MAIL ON SUNDAY COMMENT: A worrying query… do Ministers have ANY clue what they’re doing?
Sir Keir Starmer and his unconvincing Chancellor, Rachel Reeves, want to make people’s flesh creep as they prepare us for a Budget that is bound to be a package of unpleasant surprises.
Just in time for Halloween, their briefings have filled the media with the political equivalent of bats, spiders, webs, witches’ hats and the rest.
They are definitely not offering us a treat. Instead, this is plainly a trick.
It is a very old Treasury technique, to leak plans which are even worse than what you actually intend to do. Then, when the day dawns, ministers’ schemes, though dismal and unpleasant, are not as bad as feared.
So let us be careful to stick to what are obviously bad features of the Government’s Budget policy. First, and worst, is the Starmer administration’s undeniable intention (they refuse to deny it) to increase employers’ National Insurance (NI) contributions.

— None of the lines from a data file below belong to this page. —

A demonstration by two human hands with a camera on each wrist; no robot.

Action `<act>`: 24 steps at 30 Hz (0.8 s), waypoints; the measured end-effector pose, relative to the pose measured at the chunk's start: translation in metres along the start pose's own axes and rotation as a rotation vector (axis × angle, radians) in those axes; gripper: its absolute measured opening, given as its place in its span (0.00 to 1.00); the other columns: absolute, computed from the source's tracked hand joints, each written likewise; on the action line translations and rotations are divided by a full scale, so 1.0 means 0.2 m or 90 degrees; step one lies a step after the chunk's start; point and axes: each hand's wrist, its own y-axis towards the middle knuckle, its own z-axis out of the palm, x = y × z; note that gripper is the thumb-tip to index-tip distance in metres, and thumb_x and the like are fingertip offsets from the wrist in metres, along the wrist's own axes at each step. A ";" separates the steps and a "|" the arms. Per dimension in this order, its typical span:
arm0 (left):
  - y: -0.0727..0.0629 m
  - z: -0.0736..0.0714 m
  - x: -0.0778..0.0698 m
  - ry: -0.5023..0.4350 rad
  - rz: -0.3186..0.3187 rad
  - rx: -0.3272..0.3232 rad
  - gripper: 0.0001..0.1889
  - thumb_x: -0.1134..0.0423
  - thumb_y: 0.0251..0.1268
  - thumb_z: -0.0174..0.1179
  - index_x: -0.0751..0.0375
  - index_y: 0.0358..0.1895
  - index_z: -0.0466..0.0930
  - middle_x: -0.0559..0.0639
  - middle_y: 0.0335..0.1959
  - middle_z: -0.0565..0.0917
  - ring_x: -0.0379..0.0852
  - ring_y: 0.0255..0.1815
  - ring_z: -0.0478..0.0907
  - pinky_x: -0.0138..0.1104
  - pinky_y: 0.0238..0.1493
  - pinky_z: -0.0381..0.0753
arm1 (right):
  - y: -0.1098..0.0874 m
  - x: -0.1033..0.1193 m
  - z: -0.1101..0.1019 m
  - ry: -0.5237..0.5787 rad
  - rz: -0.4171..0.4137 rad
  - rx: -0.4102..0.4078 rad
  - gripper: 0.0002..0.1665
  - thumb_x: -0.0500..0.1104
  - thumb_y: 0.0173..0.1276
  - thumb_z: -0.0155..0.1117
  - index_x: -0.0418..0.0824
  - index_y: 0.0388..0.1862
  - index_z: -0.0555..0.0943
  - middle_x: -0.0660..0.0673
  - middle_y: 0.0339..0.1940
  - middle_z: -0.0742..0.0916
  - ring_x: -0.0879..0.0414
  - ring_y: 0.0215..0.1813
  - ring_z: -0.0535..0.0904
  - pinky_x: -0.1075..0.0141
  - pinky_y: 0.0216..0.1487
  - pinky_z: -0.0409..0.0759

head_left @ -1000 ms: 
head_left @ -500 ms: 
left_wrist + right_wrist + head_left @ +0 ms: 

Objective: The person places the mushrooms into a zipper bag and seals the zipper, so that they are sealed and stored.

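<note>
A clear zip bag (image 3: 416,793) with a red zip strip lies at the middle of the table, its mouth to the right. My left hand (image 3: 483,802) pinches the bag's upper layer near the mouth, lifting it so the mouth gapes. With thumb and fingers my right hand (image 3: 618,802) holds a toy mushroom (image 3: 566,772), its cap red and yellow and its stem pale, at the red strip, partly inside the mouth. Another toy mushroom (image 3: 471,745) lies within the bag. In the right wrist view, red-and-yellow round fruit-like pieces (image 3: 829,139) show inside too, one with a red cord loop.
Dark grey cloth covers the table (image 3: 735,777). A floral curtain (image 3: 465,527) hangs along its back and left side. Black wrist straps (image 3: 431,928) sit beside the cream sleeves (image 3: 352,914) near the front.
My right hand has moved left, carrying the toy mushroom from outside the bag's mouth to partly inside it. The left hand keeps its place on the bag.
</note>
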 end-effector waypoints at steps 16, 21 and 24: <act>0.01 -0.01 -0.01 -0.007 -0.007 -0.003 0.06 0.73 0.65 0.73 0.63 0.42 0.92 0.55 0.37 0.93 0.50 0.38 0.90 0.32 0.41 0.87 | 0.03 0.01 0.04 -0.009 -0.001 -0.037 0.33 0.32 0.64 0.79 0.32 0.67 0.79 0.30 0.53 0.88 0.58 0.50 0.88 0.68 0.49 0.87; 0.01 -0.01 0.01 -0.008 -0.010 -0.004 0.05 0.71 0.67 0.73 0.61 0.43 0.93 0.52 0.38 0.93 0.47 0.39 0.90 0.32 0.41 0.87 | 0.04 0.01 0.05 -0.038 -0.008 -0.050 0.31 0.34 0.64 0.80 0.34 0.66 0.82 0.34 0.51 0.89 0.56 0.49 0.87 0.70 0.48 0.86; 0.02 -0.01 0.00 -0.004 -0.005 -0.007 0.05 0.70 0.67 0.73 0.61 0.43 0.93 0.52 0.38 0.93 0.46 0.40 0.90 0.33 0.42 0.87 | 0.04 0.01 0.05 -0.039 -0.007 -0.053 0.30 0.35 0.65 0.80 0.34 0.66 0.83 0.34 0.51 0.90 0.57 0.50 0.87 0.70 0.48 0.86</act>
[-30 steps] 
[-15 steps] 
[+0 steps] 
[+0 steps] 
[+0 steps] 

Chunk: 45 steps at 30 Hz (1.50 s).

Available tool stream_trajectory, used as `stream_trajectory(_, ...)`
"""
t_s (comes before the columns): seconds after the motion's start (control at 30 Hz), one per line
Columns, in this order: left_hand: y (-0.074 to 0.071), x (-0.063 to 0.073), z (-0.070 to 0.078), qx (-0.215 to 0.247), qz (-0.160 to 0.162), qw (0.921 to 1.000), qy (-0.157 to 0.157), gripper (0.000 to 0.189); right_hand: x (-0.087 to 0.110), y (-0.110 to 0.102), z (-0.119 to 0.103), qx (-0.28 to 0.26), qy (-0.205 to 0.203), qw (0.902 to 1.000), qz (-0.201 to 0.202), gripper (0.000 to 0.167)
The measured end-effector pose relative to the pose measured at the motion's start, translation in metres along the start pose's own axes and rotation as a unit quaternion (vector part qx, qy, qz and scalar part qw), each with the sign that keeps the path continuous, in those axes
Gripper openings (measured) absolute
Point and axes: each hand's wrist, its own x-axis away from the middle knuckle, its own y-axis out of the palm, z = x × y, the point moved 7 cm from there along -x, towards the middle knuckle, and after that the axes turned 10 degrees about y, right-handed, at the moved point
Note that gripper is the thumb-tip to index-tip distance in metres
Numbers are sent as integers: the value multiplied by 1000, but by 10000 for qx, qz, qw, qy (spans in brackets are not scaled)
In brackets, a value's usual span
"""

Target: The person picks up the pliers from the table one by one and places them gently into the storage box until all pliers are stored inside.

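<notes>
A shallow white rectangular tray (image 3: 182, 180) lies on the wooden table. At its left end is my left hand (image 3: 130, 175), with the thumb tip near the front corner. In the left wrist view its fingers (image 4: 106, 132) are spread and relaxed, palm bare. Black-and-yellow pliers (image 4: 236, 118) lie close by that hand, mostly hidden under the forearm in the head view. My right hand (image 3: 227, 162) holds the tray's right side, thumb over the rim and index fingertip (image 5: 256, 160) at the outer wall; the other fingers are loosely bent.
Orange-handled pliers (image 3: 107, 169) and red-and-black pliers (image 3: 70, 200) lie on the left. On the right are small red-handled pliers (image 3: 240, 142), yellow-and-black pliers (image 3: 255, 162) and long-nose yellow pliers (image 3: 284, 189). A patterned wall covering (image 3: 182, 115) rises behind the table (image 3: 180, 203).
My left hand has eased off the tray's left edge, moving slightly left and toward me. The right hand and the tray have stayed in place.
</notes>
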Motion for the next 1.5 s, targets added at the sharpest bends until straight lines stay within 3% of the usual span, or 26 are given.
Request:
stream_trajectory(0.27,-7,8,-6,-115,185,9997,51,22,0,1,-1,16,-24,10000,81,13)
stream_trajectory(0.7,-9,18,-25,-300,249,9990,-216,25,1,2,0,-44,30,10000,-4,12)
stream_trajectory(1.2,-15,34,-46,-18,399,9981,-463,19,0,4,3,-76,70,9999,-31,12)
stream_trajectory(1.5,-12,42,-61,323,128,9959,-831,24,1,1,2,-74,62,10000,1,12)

Keir Starmer attends a press conference during the Commonwealth Heads of Government Meeting in Samoa
Chancellor Rachel Reeves at the British Embassy in Washington on October 24
Labour’s election manifesto said quite clearly: ‘We will not increase taxes on working people, which is why we will not increase National Insurance, the basic, higher, or additional rates of income tax, or VAT.’
Labour’s defenders claim that NI on employers is not a tax on workers. But there are two things seriously wrong with this wriggling.
The first is that, if they did not mean to include employers’ contributions in the pledge, they had plenty of room to say so.
The 2024 manifesto contained 142 pages, two of them (pages 140 and 141) wholly blank. Perhaps the truth was there, in invisible ink.
The second factor is that, as the Institute for Fiscal Studies convincingly argues, employers tend to pass on increases in their NI contributions to staff – by paying them less.
There is another unfortunate effect of such measures, which is that employers on tight margins reduce staff, so making more people unemployed.
Whatever Ms Reeves’ practical experience is in economics, and it does not seem to be very much, these are not especially unpredictable, bad consequences.
As for the tangle in which ministers find themselves over the term ‘working people’, the generous observer can only laugh. As far as it is possible to work out from Starmer’s attempts to give his own definition, a working person is one who has no savings, or hardly any.
This is deeply absurd. Much of the organising impulse of the British 19th-century Labour movement was based on the desire to save – against illness, old age and funeral costs.